As to the remaining factors, while the second (ability to pay) weighs in plaintiff's favor (D. Br. 3, 14), the fifth factor (common benefit to a class of persons similarly situated) does not. This is a garden variety review of an individual's claim, and as such, there is no real benefit to any class, except to the extent of the deterrence mentioned above. However, it is well established that the fifth factor is not mandatory for fee shifting, see Ford, 506 F. Supp. at 183, and as plaintiff correctly points out, he should not be penalized simply because the defendant's actions did not harm enough individuals for the suit to benefit anyone but himself. Taken together, the balance of factors points strongly toward a discretionary award of fees.
Having found that an award is appropriate, the Court must determine a reasonable fee amount. See Hensley v. Eckerhart, 461 U.S. 424, 433 (1983). Defendant argues that the amount requested is "unreasonable and excessive in light of both the amount recovered and the extremely limited proceedings in this matter." (D. Opp. 8-10.) To the extent that this implies that the amount sought or recovered by the plaintiff constitutes a limitation on the fee that can be awarded, defendant is incorrect. First, it is likely that the dollar amount received in this case understates the claim's true value, as the settlement also provided other future considerations for plaintiff. (See Silverman Aff. ¶ 22 n. 2.) Second, while it is true that the degree of success may be considered in an award of fees under ERISA, see Chambless, 815 U.S. at 872-73; Fase v. Seafarers Welfare and Pension Plan, 589 F.2d 112, 116 (2d Cir. 1978), the entire purpose of the fee-shifting provision is to enable plaintiffs to pursue benefits to which they are entitled, even where the amount claimed is relatively low. It costs money to litigate claims, however small, and unless plaintiffs were able to recover the entirety of their reasonable fees, defendants could ignore small but meritorious claims because plaintiffs would be unable to pursue them effectively. See Chambless, 815 F.2d at 872. The amount of damages received therefore does not serve as a cap on the fee award.

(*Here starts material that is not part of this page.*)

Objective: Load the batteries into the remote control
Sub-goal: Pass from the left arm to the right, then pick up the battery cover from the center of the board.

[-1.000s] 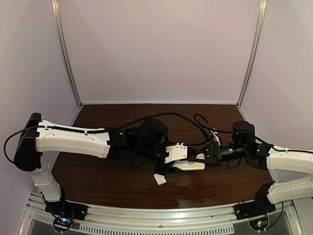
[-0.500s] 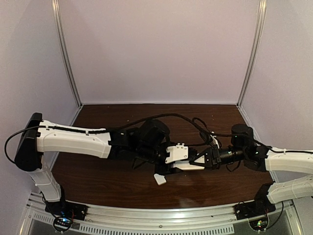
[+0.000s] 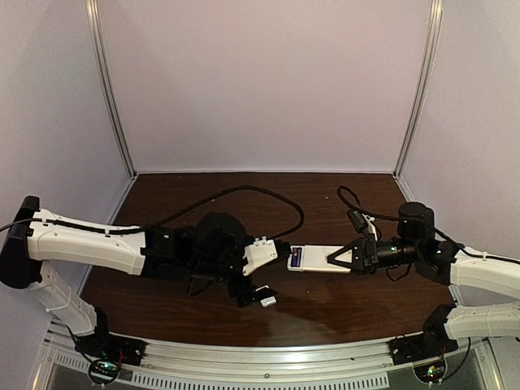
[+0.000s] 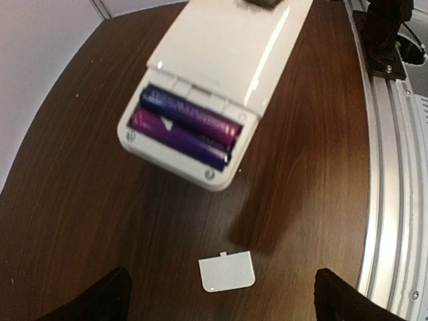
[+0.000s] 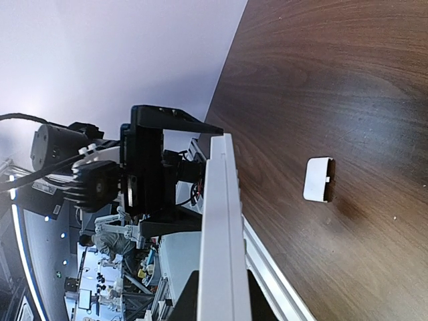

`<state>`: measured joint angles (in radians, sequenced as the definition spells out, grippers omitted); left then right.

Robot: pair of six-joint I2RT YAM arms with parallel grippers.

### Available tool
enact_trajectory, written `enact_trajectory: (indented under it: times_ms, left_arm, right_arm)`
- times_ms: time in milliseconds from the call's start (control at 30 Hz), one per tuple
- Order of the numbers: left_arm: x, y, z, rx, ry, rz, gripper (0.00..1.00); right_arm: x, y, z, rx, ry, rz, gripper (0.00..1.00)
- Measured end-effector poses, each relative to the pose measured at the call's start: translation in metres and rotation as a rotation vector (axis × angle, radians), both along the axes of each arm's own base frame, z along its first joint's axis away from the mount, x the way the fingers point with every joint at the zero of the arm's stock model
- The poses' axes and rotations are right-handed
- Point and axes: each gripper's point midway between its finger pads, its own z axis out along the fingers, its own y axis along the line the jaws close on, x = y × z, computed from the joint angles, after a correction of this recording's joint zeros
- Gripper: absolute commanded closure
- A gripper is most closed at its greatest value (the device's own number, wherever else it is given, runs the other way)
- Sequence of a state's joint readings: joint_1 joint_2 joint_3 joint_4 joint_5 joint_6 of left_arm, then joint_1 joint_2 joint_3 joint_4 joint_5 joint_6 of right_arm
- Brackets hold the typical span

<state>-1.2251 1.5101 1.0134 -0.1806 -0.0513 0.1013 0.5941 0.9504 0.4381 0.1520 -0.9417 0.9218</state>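
Dark wood surface (image 3: 162, 313) | remote control (image 3: 313, 257) held above it, right gripper (image 3: 333, 260) clamped on one end | batteries (image 4: 184, 127) both seated in open bay | left gripper (image 4: 221, 309) spread, empty | loading looks done; next likely: pick up loose cover (image 4: 227, 271), slide it on

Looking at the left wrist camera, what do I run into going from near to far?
left end effector's fingers → white cover piece on the table → batteries in the open bay → plain back of the remote control
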Motion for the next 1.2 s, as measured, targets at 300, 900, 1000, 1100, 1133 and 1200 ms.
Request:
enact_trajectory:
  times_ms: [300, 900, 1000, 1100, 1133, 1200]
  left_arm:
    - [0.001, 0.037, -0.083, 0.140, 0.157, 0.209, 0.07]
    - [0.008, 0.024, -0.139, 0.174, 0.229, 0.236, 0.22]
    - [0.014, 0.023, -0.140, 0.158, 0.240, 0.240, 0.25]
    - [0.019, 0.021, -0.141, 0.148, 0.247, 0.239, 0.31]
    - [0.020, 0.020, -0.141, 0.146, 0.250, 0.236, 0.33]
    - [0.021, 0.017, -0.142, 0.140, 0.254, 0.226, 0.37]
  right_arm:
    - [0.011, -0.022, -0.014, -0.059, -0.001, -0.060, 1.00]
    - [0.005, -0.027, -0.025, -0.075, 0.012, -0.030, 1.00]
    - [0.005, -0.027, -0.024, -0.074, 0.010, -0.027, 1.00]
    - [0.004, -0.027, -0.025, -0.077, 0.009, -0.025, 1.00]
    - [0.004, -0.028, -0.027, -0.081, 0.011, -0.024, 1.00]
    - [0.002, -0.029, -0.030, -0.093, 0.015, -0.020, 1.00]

Defendant raises a number of issues regarding the types of legal work that are compensable under ERISA. First, defendant correctly points out that under the case law, plaintiff may receive fees only for time expended on the litigation itself, and may not recover for fees incurred in connection with administrative appeals. See Peterson v. Continental Casualty Co., 282 F.3d 112, 119 (2d Cir. 2002). However, defendant is incorrect in arguing that ERISA does not authorize any "work done pre-filing." (D. Br. 1.) Plaintiff does not seek reimbursement for legal work on his administrative appeals; rather, he seeks only fees expended after the plaintiff had exhausted the administrative appeals process and was preparing to file suit. The case law is clear that once it has been determined that a fee award is appropriate, the party to whom it is awarded is entitled to compensation for "all hours reasonably expended on the litigation." Hensley, 461 U.S. at 465. This includes not only such preparatory work as meeting with the client and drafting the complaint, Peterson, 282 F.3d at 120 n. 5, but also such normal incidents of litigation as sending a demand letter and attempting the type of reasonable pre-complaint negotiating efforts that occurred here. Nor is defendant correct that due to its early capitulation, "the only affirmative action taken by Plaintiff's counsel in this action was the service and filing of the complaint." (D. Br. 1.) Negotiations were involved; plaintiff requested an accounting of the amount of funds that had been withheld, which defendant took some time to provide; this in turn necessitated further correspondence; once provided, the amounts had to be reviewed and reconciled. (Silverman Reply Decl. Exs. A, B, C.) All of the attorney work incident to these tasks is fully compensable. Finally, defendant complains that a disproportionate amount of time was spent on the application for fees. But case law is clear that time spent compiling an application for fees is itself compensable. See Reed v. A.W. Lawrence Co., Inc., 95 F.3d 1170, 1184 (2d Cir. 1996).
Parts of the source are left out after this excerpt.